Experimenting with animation. Unfortunately, image quality appears to deteriorate significantly with conversion to .gif. I don’t know if this has to do with the lack of alpha channel support in GIF, or just a reduced color range (compared to PNG, which is what most of the art posted here is).

Looking into it, there are apparently multiple animated PNG formats, APNG and MNG, with different browser support. APNG works for Firefox and (with a plugin) Chrome, MNG for Internet Explorer (with plugin). Safari supports neither? Sporadic (vendor-specific) support on mobile.

That’s too bad. I’ve had some hunches about what I guess you might call digital abstract expressionist animation but I didn’t expect to get hung up on browser compatibility issues.

Interestingly, others have been doing similar work, but using time lapse video to capture their painting. For example:

You could see how that method affords different constraints and opportunities.

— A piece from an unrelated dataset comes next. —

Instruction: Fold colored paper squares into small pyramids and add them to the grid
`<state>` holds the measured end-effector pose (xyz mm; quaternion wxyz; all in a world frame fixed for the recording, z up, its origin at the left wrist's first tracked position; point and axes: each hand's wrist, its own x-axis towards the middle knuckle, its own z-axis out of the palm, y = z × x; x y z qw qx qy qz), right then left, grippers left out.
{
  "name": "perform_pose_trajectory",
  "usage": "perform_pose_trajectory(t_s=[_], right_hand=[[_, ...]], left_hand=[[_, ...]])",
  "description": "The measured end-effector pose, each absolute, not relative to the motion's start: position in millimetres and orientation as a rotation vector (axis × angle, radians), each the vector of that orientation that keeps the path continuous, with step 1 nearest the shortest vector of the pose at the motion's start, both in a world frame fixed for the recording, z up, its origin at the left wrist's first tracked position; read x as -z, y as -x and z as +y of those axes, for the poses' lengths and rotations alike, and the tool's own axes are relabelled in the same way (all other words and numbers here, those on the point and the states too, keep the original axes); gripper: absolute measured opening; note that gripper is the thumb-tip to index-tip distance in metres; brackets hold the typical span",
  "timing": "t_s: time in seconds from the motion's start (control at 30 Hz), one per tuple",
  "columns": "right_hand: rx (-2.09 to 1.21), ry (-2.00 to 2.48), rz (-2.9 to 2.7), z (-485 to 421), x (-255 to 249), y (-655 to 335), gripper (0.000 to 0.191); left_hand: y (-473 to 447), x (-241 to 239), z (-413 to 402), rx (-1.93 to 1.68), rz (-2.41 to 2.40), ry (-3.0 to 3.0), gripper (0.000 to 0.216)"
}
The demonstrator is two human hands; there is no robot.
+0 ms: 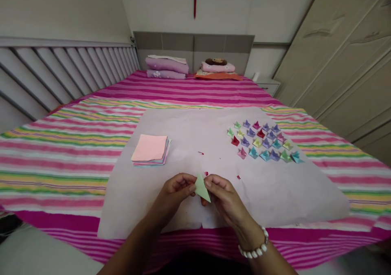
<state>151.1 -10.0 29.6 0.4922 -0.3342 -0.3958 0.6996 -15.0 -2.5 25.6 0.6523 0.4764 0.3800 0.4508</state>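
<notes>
A folded light green sheet of paper [202,188], triangular in outline, is held up between my two hands near the front of a large white sheet. My left hand [177,191] pinches its left edge between thumb and fingers. On the other side, my right hand [224,193] grips the right edge, thumb uppermost; a white beaded bracelet circles that wrist. Left of the hands lies a stack of square coloured papers [150,148], pink on top. Several small folded paper boats [265,143] in many colours stand in rows to the right.
The white sheet [186,132] covers part of a striped bed [76,132]. Small red scraps [238,177] lie beyond the hands. Folded bedding [167,67] sits by the headboard [195,42]. A white slatted rail [61,71] runs along the left, a wardrobe [345,59] along the right.
</notes>
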Motion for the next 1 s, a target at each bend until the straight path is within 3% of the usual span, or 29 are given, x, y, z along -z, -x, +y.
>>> perform_pose_trajectory(t_s=[0.13,0.37,0.5,0.7,1.0], right_hand=[[-1.638,0.832,-1.069,-8,-24,-152,0.019],[-1.522,0.927,-1.146,-5,-20,-148,0.014],[-1.216,1.086,-1.256,-5,-20,-141,0.005],[-0.718,1.171,-1.526,-9,-17,-133,0.016],[-0.776,1.209,-1.491,-6,-16,-133,0.02]], left_hand=[[14,-27,-2,-1.046,0.963,-1.074,0.027],[7,-24,0,-1.142,1.167,-1.306,0.014],[2,-25,-4,-1.214,1.401,-1.539,0.012],[-9,-30,-12,-1.041,1.256,-1.47,0.026],[-3,-20,-4,-1.089,1.3,-1.737,0.019]])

I’ll probably work with APNG’s in the future, because IE is on its way out and Safari will likely catch up one day. Though I suppose that if I really wanted to be badass about it, I should try to work in HTML5 and Canvas.

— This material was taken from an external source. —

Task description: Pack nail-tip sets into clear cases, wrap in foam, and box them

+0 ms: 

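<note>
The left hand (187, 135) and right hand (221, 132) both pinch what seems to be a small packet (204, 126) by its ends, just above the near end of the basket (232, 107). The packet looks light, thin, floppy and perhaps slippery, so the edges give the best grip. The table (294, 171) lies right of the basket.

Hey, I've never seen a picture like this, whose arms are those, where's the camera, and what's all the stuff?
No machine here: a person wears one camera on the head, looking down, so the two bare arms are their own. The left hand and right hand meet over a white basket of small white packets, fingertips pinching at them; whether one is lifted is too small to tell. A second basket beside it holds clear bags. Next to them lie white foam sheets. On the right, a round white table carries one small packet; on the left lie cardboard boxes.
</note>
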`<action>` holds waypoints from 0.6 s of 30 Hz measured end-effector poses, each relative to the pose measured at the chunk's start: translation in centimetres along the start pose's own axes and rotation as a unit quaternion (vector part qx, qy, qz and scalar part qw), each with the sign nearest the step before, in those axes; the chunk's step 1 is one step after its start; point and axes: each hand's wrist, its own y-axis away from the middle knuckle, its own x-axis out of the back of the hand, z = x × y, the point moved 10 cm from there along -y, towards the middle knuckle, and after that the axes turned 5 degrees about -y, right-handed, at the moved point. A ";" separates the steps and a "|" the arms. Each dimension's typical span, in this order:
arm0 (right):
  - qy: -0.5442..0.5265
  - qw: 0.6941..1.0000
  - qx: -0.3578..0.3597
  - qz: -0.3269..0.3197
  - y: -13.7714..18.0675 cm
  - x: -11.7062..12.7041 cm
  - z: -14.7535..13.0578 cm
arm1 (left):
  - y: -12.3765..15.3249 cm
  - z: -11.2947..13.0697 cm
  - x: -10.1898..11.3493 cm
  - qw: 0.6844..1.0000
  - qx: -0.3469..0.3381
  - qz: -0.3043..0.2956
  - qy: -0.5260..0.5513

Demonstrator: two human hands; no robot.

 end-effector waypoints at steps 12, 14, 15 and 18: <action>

But is it possible to do expressionist art in a code medium? My experience of creating these images is, it turns out, tied up in the experience of manipulating the image. At times the strokes themselves have been an emotional outlet.

Maybe a hybrid approach is possible: static PNGs for the raw imagery, and JavaScript for the animation between them. This wouldn’t be space efficient, since it would likely require storing each frame in its entirely, rather than just the visual difference in each from (which GIMP can created for you automatically in an optimization step).

I’d be interested to hear about anybody else’s thoughts or experiences on this.